Approfondimento: La produzione di latte varia da donna a donna e dipende da diversi fattori, tra cui la frequenza dell'allattamento, l'alimentazione della madre (ricorda l'importanza di una dieta equilibrata!), lo stato di salute e lo stress. L'aggiunta di latte artificiale, se necessario, dovrebbe essere concordata con un professionista. Non improvvisare mai, soprattutto in queste cose. E ricorda la filosofia zen: l'equilibrio è la chiave. Trova l'equilibrio tra le tue esigenze e quelle del tuo bambino, e tutto andrà per il meglio.

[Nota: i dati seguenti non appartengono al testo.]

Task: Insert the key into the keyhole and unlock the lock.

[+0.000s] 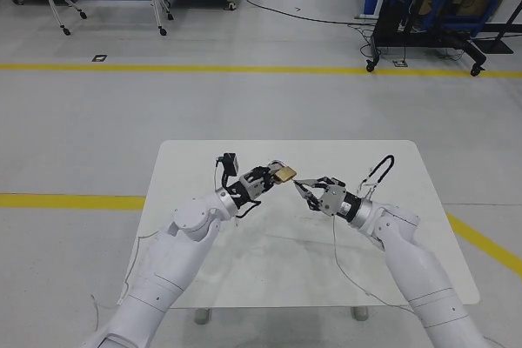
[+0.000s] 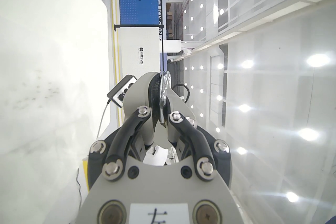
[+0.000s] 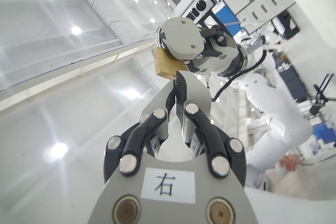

Come capire se il latte materno è buono?

Mamma mia, che domanda! Il latte è buono? Boh, mio figlio, Leo, dorme dopo? Si, a volte, ma poi si sveglia di nuovo! E' un disastro! Che palle!

  • Mangia bene, credevo!
  • A volte, però, è un angioletto! Un angioletto che urla a squarciagola ogni tanto!
  • Addormentamento graduale? A volte sì, a volte no!
  • Manine rilassate? Mah, dipende! A volte stringe il pugno come un piccolo pugile!
  • Espressione serena? Certo, quando non sta strillando!

Oddio, oggi ha fatto la cacca verde! Sarà stato il cavolfiore che ho mangiato ieri?! Dovrei chiamare il pediatra? No, è tardi, lo chiamo domani. Speriamo che il latte sia buono!

Peso? Ah, si, il peso. Leo pesa 7kg, nato a marzo. Guardiamo la curva di crescita, domani!

Devo ricordarmi di:

  • Controllare la crescita di Leo.
  • Chiamare il pediatra per la cacca verde.
  • Non stressarmi troppo!

Ah, ieri ho visto un post su Facebook di una mamma che diceva che il suo bambino vomitava dopo ogni poppata. Meno male che Leo non lo fa! Forse il mio latte non è così male, no?

Come deve essere il colore del latte materno?

Mamma mia, il latte materno!

  • Colostro, giallo! Me lo ricordo eccome, sembrava quasi oro liquido. Ricordo la faccia del mio bimbo, che fame!
  • Giallo perché pieno di difese immunitarie, pensa che roba.
  • Poche gocce all'inizio, ma buone. Tipo mini-poppate a raffica, ogni due ore forse? Aiuto, che ricordi!
  • Abitua l'intestino, un po' come un rodaggio. Forse è per questo che poi non ha avuto coliche? Non so.
  • Le proteine poi, fanno crescere forte.
  • Era denso, appiccicoso quasi.
  • Mi ricordo l'ostetrica che mi diceva: "È oro, oro puro!". Aveva ragione.
  • Non so se tutte le mamme lo producono giallo però, eh! ????
  • Il mio profumava... non so, di dolce? Boh!
  • Quante notti insonni! Ma ne è valsa la pena. Credo.

Come capire se il latte materno è nutriente?

Latte materno nutriente? Osserva:

  • Aspetto: Crema, non acquoso. Bianco o giallastro, mai bluastro.
  • Odore: Leggermente dolce, non acido o rancido. Il mio, sa di vaniglia.
  • Composizione: Varia, ma sempre completo. Non serve integrazione a meno di indicazioni mediche. Ho avuto problemi con la lattazione in passato, ma ho risolto, grazie a un'ostetrica esperta.

Il ciclo? Irrilevante. Biscotti? Inutili. Punto.